Brief
Under this line is some data; print exactly the lines from the one containing "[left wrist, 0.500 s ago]" through its last line, without pictures.

Data section
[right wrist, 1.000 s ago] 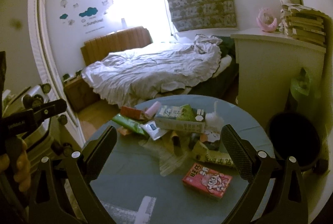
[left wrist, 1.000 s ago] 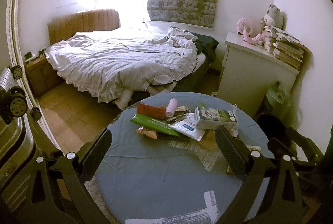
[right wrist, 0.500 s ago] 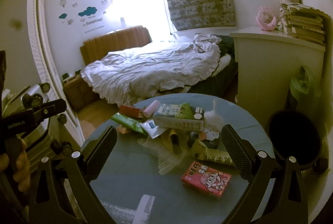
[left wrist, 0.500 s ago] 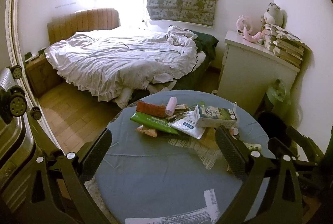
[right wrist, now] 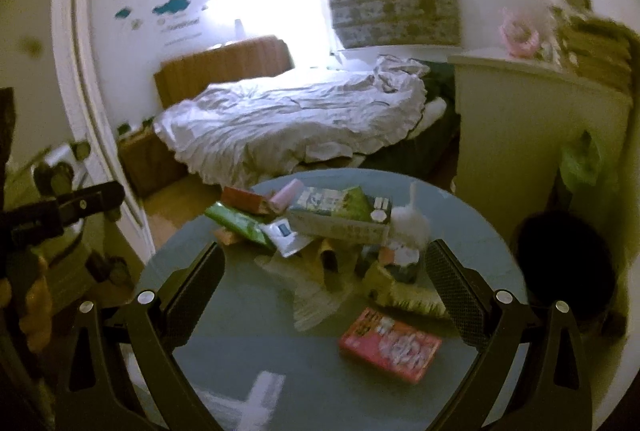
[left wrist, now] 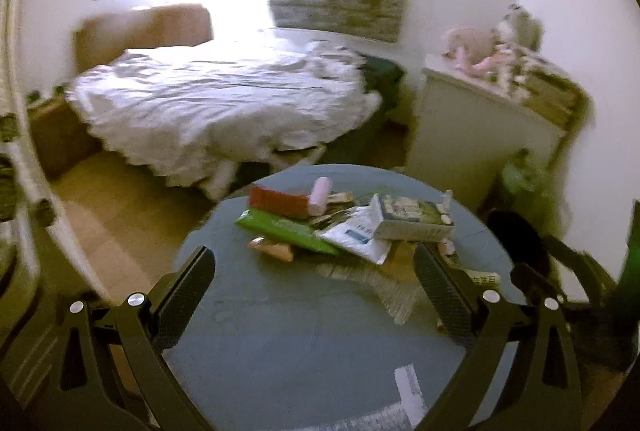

Solution below
[left wrist, 0.500 s ago] 
[right wrist, now] 
[left wrist, now] 

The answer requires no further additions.